Table of Contents
How people spend their time and how they experience the various activities and settings of their lives are significant questions for researchers in diverse disciplines. The Day Reconstruction Method (DRM) is designed to collect data describing the experiences a person has on a given day, through a systematic reconstruction conducted on the following day. The DRM builds on the strengths of time-budget measurement (Juster & Stafford, 1985; Robinson & Godbye, 1997) and experience sampling (Stone, Shiffman, & DeVries, 1999), and employs techniques grounded in cognitive science. The conceptual rationale and illustrative findings, based on a sample of employed women in Texas, are presented in Kahneman, Krueger, Schkade, Schwarz, and Stone (2004). The results indicate a close correspondence between the DRM and established results from experience sampling.
Key advantages of the DRM include:
- Joint assessment of activities and subjective experiences
- Information about the duration of each experience, allowing for duration weighted analyses of experiences
- Lower respondent burden than typical for experience sampling methods
- More complete coverage of the day than typical for experience sampling methods
- Lower susceptibility to retrospective reporting biases than typical for global reports of daily experiences
- High flexibility in adapting the content of the instrument to the needs of the specific study
The Day Reconstruction Method (DRM) assesses how people spend their time and how they experience the various activities and settings of their lives, combining features of time-budget measurement and experience sampling. Participants systematically reconstruct their activities and experiences of the preceding day with procedures designed to reduce recall biases. The benefits of the DRM as outlined by the authors are: joint assessment of activities and subjective experiences, information about the duration of each experience, allowing for duration weighted analyses of experiences, lower respondent burden than typical for experience sampling methods, more complete coverage of the day than typical for experience sampling methods, lower susceptibility to retrospective reporting biases than typical for global reports of daily experiences, high flexibility in adapting the content of the instrument to the needs of the specific study.

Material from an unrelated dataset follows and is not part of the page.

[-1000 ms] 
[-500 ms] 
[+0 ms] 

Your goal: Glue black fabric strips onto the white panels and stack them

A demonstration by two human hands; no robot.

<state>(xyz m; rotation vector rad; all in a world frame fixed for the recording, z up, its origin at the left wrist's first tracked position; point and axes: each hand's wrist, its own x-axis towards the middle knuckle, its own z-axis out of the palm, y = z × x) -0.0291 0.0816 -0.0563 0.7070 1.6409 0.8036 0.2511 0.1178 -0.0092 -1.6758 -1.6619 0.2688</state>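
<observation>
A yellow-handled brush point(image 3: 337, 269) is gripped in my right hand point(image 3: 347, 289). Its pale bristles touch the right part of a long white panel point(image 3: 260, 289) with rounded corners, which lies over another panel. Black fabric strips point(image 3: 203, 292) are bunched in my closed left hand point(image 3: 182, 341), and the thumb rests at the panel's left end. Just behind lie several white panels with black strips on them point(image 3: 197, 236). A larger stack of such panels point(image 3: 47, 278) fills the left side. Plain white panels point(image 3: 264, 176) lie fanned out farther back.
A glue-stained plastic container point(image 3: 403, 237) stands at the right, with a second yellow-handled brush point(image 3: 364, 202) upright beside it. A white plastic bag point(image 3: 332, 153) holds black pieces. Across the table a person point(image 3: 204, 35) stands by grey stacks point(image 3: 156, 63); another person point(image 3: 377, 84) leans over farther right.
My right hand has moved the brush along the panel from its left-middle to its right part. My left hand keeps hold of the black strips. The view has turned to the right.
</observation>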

The DRM’s utility is shown by documenting close correspondences between the DRM reports of 909 employed women and established results from experience sampling. An analysis of the hedonic treadmill shows the DRM’s potential for well-being research.
Author of Tool:
Kahneman, D., Kreuger, A. B., & Schkade, D. A.
Primary use / Purpose:
A measure of how people spend their time and how they experience the various activities and settings of their lives.
The Day Reconstruction Method (DRC)
The DRM asks respondents to reconstruct the previous day by completing a structured self-administered questionnaire. A respondent first instantiates the previous day into working memory by producing a short diary consisting of a sequence of episodes. This instrument is documented as “Packet 2.” Its format draws on insights from cognitive research with Event History Calendars (Belli, 1998) and facilitates retrieval from autobiographical memory through multiple pathways. Its episodic instantiation format attenuated biases commonly observed in retrospective reports (Robinson & Clore, 2002; Schwarz & Oyserman, 2001; Schwarz & Sudman, 1994). Respondents’ diary entries are confidential and the diary does not need to be returned to the researcher. This allows respondents to use idiosyncratic notes, including details they may not want to share.
Next, respondents receive a response form (documented as “Packet 3”) and are encouraged to draw on their confidential diary notes to answer a series of questions. These questions ask them to describe key features of each episode, including (1) when the episode began and ended, (2) what they were doing, (3) where they were, (4) whom they were interacting with, and (5) how they felt on multiple affect dimensions. This response form is returned to the researcher for analysis.
In addition, respondents answer a number of questions about themselves and the circumstances of their lives (e.g., demographics, job characteristics, personality measures). “Packet 1“ and “Packet 4” document the variables assessed in the study reported in Kahneman et al. (2004).
For methodological reasons, it is important that respondents complete the diary before they are aware of the specific content of the later questions about each episode. Early knowledge of these questions may affect the reconstruction of the previous day and may introduce selection biases. This is best achieved by presenting the diary (“Packet 2”) and the response form (“Packet 3”) in separate envelopes, asking respondents not to open the next envelope until the previous material is completed.
Juster, F. T., & Stafford, F. P. (eds.) (1985). Time, goods, and well-being. Ann Arbor, MI: Institute for Social Research Press.
Kahneman, D., Krueger, A. B., Schkade, D., Schwarz, N., & Stone, A. A. (2004).
Robinson, J. P., & Godbey, P. (1997). Time for life: The surprising ways Americans use their time. University Park, PA: Pennsylvania State University Press.